Try it | Every line below from the one containing "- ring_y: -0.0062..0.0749" through the one containing "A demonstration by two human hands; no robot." must be transcribed exactly. Omit all lines outside that stretch.

Data extract |
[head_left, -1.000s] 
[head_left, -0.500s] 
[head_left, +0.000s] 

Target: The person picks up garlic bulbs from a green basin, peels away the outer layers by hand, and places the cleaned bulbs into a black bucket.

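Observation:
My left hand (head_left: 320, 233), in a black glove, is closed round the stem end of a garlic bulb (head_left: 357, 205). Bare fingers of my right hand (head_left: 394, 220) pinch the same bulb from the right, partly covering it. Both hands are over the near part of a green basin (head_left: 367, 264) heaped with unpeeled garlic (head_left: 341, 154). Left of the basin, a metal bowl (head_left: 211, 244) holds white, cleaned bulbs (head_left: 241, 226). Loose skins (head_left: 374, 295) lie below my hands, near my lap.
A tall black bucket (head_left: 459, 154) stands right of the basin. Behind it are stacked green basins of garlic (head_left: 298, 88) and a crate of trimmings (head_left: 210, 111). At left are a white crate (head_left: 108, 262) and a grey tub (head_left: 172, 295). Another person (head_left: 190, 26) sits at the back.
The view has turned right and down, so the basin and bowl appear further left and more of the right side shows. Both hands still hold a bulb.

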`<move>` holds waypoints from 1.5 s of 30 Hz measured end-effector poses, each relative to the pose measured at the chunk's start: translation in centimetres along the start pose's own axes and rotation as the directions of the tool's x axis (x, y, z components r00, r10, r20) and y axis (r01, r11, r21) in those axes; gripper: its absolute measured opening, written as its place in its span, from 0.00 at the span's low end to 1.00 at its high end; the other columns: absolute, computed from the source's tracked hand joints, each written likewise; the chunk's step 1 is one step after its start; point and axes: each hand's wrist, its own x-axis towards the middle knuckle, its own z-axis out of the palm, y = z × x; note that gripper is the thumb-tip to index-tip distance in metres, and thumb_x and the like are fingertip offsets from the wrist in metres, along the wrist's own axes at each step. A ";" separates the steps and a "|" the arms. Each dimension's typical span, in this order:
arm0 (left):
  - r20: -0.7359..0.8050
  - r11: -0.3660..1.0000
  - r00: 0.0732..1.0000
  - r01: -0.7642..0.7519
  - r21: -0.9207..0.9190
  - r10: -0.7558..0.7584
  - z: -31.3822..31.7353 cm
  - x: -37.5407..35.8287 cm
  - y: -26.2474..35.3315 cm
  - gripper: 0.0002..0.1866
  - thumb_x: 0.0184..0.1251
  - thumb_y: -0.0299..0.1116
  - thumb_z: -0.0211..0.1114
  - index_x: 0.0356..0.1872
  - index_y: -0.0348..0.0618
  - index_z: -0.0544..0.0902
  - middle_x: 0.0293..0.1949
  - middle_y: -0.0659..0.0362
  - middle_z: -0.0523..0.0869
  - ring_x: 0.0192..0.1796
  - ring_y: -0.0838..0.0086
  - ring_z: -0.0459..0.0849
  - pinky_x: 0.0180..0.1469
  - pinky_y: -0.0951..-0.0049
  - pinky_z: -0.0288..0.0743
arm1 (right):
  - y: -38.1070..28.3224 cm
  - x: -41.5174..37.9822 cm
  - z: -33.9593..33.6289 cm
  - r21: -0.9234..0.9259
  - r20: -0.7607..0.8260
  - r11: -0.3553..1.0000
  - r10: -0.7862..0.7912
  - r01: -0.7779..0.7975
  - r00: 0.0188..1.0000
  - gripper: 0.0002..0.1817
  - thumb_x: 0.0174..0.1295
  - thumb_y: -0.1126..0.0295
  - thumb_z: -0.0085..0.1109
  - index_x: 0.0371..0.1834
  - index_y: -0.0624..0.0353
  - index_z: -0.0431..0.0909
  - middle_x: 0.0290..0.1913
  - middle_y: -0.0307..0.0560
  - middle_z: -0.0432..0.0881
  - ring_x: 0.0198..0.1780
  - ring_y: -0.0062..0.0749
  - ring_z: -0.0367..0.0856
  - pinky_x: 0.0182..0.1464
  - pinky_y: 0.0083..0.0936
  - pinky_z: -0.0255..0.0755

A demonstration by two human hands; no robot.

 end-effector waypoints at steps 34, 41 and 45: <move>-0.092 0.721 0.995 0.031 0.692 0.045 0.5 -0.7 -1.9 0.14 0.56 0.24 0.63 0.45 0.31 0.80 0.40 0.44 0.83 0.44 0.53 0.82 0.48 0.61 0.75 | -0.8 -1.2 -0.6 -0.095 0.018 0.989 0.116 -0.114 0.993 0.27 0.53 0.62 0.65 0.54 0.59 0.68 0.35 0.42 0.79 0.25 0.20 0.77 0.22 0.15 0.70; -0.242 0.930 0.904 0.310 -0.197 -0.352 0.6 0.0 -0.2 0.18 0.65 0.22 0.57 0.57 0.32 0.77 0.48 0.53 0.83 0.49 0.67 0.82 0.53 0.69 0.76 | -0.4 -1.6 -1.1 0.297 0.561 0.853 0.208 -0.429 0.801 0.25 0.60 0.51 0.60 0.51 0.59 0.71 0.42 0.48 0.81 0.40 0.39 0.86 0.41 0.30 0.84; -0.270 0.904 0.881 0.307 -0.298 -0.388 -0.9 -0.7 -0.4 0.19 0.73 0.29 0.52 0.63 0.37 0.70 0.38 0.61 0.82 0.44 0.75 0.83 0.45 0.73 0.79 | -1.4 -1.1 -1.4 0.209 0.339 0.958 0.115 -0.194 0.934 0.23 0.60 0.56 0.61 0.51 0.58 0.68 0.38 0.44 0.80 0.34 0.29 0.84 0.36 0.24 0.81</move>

Solution to the problem |
  - ring_y: -0.0062..0.0749
  - ring_z: -0.0367..0.0856
  - pinky_x: 0.0182..0.1464
  - pinky_y: 0.0083..0.0936
  - pinky_z: -0.0255..0.0755

A demonstration by two human hands; no robot.

Output for the exercise is now complete.